> _YOUR ASSIGNMENT_:
Note each line of the listing that contains the string "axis", and copy it.

> _DATA BELOW_:
^^^^^^^^^^^^^^^^

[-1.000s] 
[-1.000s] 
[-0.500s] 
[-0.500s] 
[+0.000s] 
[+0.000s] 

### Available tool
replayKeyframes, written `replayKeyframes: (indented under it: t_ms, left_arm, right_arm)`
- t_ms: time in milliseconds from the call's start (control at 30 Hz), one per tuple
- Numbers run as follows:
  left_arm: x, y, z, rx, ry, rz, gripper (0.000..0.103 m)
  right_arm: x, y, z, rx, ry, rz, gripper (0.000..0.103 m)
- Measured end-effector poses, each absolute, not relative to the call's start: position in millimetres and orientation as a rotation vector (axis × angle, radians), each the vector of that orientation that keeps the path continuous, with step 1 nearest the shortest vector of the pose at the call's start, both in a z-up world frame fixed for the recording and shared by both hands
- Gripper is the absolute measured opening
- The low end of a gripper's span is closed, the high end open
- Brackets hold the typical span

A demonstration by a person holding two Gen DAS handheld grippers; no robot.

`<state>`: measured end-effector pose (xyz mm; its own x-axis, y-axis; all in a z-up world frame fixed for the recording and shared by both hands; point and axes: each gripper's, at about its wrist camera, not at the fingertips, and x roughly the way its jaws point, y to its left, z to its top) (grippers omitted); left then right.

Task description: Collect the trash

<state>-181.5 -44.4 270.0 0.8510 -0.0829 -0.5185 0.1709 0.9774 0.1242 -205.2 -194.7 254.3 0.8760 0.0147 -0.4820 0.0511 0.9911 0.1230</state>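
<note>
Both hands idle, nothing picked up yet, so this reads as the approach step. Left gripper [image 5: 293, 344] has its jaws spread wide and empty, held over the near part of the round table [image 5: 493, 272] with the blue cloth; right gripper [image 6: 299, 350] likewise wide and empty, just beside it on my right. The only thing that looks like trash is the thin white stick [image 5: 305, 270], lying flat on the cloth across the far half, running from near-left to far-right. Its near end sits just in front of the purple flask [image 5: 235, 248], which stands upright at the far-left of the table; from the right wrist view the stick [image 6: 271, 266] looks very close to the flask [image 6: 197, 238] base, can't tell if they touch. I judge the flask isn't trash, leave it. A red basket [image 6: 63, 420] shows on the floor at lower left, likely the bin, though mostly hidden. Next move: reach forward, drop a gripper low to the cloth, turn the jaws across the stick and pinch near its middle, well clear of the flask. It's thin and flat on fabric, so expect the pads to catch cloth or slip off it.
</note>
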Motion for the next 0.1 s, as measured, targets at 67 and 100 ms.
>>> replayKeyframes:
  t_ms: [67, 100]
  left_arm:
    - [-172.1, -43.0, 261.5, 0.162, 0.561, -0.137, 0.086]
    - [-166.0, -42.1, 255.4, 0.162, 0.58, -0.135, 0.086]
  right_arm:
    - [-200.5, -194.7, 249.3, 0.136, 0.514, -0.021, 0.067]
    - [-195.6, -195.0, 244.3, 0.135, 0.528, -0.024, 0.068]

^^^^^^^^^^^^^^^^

> _ANSWER_:
- Measured end-effector poses, each absolute, not relative to the call's start: position in millimetres and orientation as a rotation vector (axis × angle, radians), each the vector of that orientation that keeps the path continuous, with step 1 nearest the shortest vector of the pose at the call's start, both in a z-up world frame fixed for the recording and shared by both hands
`<state>`: measured end-effector pose (xyz mm; its own x-axis, y-axis; all in a z-up world frame fixed for the recording and shared by both hands; point and axes: each gripper's, at about its wrist camera, not at the fingertips, and x roughly the way its jaws point, y to its left, z to its top) (grippers omitted); left then right.

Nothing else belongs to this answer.